Vor dem Deutschen Bundestag gab Jung am Donnerstagabend eine Erklärung ab, zur Information der Öffentlichkeit nach dem Luftangriff.
Bei dem Angriff auf zwei Tanklaster nahe der nordafghanischen Stadt Kundus am 4. September hatte es auch zivile Opfer gegeben. Nach Angaben der Nato wurden bis zu 142 Menschen getötet oder verletzt, darunter 30 bis 40 Zivilisten. Angeordnet hatte den Angriff die Bundeswehr.

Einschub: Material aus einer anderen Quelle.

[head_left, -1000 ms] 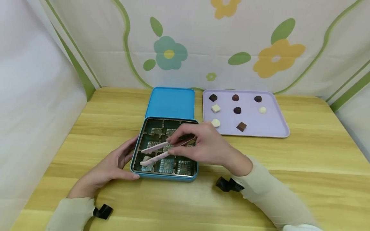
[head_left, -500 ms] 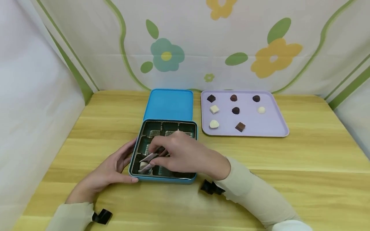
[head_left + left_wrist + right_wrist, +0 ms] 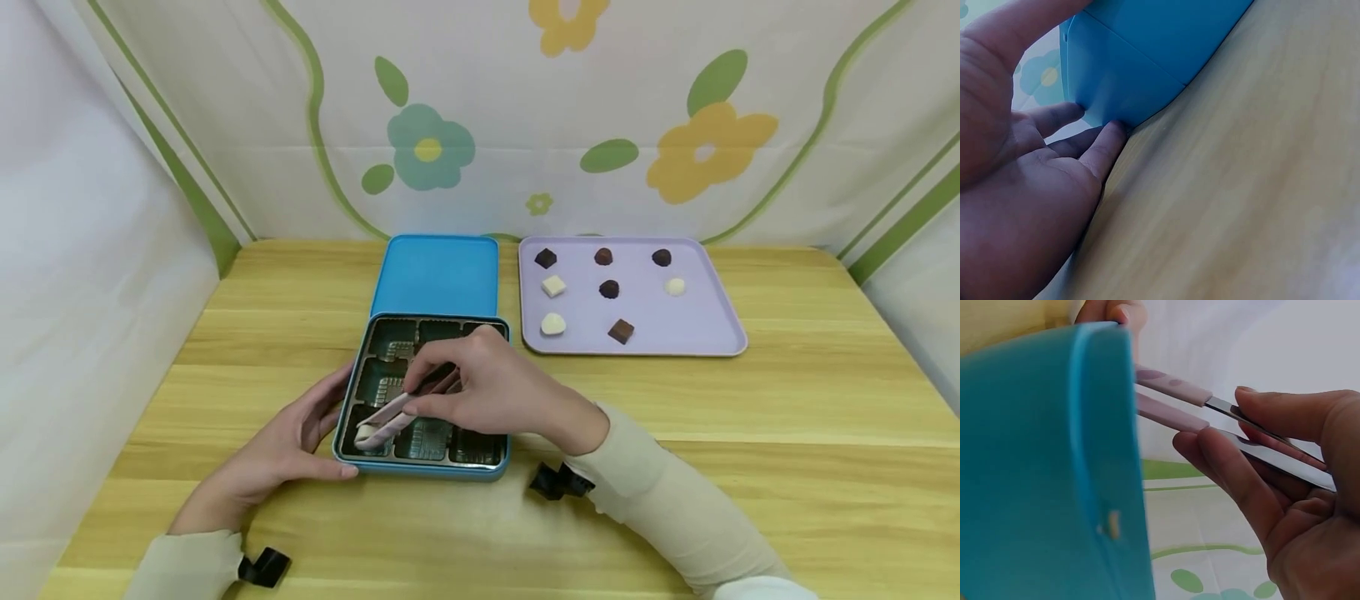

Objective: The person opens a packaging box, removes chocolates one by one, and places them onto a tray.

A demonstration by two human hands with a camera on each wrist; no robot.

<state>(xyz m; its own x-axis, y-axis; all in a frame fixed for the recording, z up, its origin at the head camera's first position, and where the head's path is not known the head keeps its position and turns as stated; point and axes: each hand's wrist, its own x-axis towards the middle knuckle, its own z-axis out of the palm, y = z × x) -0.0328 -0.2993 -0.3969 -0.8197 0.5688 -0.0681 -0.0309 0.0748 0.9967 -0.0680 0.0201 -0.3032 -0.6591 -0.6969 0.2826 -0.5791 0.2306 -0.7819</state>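
Observation:
My right hand (image 3: 491, 379) holds pink-tipped metal tongs (image 3: 390, 421) between thumb and fingers. Their tips reach into the front-left compartment of a blue tin (image 3: 431, 472), around a white chocolate (image 3: 365, 432); whether they pinch it I cannot tell. In the right wrist view the tongs (image 3: 1175, 387) show metal handles, while the tin's wall (image 3: 1029, 469) hides the tips. My left hand (image 3: 296, 442) rests at the tin's left side, thumb by the front corner. The left wrist view shows its extended fingers (image 3: 1100, 150) touching the tin's side (image 3: 1129, 75).
Behind the tin lies its blue lid (image 3: 438, 271). A lilac tray (image 3: 705, 325) at the back right carries several spaced-out chocolates, among them a brown square (image 3: 621, 331) and a white rounded one (image 3: 552, 324). A flowered curtain (image 3: 525, 108) stands behind the wooden table (image 3: 637, 408).
My right hand moved left and down toward the front-left compartment, then slightly back up and right. The tongs' tips have come closer together around the white chocolate. My left hand keeps its place.

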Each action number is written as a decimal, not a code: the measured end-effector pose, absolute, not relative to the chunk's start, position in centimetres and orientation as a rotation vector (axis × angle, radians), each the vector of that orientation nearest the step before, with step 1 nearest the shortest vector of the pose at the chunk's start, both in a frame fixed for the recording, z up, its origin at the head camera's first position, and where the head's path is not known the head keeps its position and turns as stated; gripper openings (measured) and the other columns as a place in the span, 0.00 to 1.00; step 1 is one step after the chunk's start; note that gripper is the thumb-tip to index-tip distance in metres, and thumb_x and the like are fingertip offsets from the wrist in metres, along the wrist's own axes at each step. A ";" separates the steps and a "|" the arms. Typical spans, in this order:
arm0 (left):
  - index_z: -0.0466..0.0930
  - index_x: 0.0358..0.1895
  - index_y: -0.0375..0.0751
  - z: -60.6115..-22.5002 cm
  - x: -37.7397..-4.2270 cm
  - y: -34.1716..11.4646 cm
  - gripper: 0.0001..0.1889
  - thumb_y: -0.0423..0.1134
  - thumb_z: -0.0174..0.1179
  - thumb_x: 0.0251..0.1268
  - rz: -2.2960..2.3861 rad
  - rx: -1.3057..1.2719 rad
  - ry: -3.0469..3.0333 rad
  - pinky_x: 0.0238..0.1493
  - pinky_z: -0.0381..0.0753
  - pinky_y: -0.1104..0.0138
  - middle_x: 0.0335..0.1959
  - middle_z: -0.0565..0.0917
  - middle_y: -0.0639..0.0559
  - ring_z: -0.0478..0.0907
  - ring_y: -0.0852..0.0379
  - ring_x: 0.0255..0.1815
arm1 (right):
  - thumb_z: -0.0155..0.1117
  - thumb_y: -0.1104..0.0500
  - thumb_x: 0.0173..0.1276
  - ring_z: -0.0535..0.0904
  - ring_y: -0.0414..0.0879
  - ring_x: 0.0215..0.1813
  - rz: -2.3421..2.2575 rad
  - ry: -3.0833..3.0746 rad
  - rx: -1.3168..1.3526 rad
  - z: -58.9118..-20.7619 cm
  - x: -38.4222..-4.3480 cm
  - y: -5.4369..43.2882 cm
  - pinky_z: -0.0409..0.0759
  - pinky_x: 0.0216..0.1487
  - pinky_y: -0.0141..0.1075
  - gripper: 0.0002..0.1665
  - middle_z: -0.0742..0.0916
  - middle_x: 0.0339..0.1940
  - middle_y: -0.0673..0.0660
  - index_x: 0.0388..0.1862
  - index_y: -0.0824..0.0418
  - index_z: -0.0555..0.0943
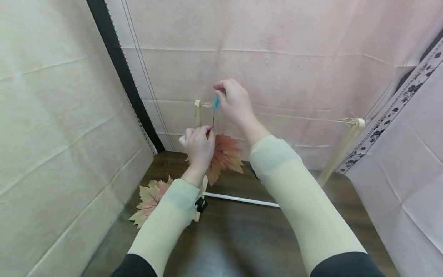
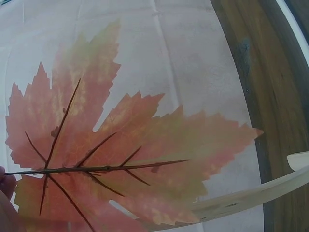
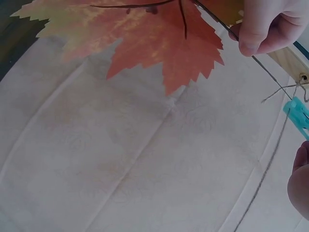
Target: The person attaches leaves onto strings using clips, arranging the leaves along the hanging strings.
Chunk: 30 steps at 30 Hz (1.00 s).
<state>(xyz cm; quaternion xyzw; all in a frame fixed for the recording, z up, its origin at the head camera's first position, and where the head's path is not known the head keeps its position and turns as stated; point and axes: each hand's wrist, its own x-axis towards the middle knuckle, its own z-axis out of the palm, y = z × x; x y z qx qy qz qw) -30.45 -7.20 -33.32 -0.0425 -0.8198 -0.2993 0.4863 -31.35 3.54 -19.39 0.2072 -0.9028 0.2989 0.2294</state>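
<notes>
With thumb and fingers my left hand pinches the dark stem of an orange-red artificial maple leaf. The leaf hangs below that hand and fills much of the left wrist view, its veined side showing. Higher up, my right hand pinches a blue clothespin by its upper end. The clothespin's lower end meets the top of the stem, beside a thin string. Whether it is clamped on the string, I cannot tell.
The string runs between a left wooden post and a right wooden post. A second, paler maple leaf lies on the dark wooden table at left. Near it are a white rod and a black clip.
</notes>
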 end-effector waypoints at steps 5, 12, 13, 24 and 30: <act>0.86 0.32 0.43 -33.4 -30.7 -7.2 0.06 0.40 0.62 0.61 -0.721 -0.108 -1.969 0.41 0.60 0.51 0.30 0.85 0.52 0.70 0.48 0.34 | 0.52 0.59 0.72 0.75 0.44 0.54 0.854 -2.448 0.574 -19.4 -31.4 3.7 0.69 0.55 0.30 0.14 0.80 0.51 0.54 0.52 0.62 0.78; 0.86 0.32 0.42 -33.4 -30.7 -7.1 0.06 0.39 0.63 0.61 -0.708 -0.109 -1.963 0.41 0.59 0.51 0.30 0.85 0.51 0.70 0.48 0.34 | 0.51 0.58 0.73 0.74 0.43 0.55 0.856 -2.573 0.605 -19.6 -31.5 3.8 0.70 0.55 0.32 0.17 0.79 0.55 0.54 0.57 0.61 0.76; 0.86 0.33 0.42 -33.5 -30.8 -7.1 0.06 0.39 0.62 0.61 -0.704 -0.107 -1.967 0.41 0.60 0.51 0.30 0.85 0.51 0.70 0.48 0.34 | 0.51 0.58 0.73 0.74 0.43 0.55 0.862 -2.584 0.611 -19.7 -31.5 3.9 0.70 0.55 0.32 0.18 0.79 0.55 0.54 0.58 0.62 0.76; 0.86 0.34 0.43 -33.5 -30.5 -7.0 0.07 0.41 0.60 0.63 -0.705 -0.081 -1.994 0.41 0.58 0.51 0.31 0.85 0.52 0.70 0.49 0.35 | 0.50 0.50 0.74 0.73 0.42 0.58 0.951 -2.667 0.580 -19.8 -31.5 4.3 0.71 0.55 0.33 0.24 0.76 0.62 0.51 0.66 0.56 0.71; 0.86 0.33 0.43 -33.9 -30.0 -7.2 0.07 0.40 0.60 0.60 -0.712 -0.102 -1.954 0.41 0.58 0.51 0.30 0.85 0.52 0.70 0.49 0.33 | 0.54 0.46 0.71 0.75 0.41 0.58 1.011 -2.620 0.530 -20.0 -31.2 4.9 0.72 0.55 0.33 0.28 0.76 0.62 0.50 0.67 0.53 0.70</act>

In Medienberichten waren am 26. November Vorwürfe erhoben geworden, Jung habe Informationen über die zivilen Opfer bewusst zurückgehalten.
Unverzügliche Aufklärung
Der frühere Bundesverteidigungsminister rechtfertigte in seiner Stellungnahme die Informationspolitik nach dem Bombenangriff.
Jung betonte, Parlament und Öffentlichkeit seien "korrekt über seinen Kenntnisstand informiert" worden. Er habe sich sofort um eine "sachgerechte Aufklärung" bemüht.
Direkt nach dem Angriff habe er sich mit Bundeswehr-Oberst Georg Klein, der den Luftangriff angefordert hatte, in Verbindung gesetzt, so Jung. Mögliche zivile Opfer habe er, wenn es sie gäbe, bedauert und angekündigt, "sich um die Angelegenheit zu kümmern".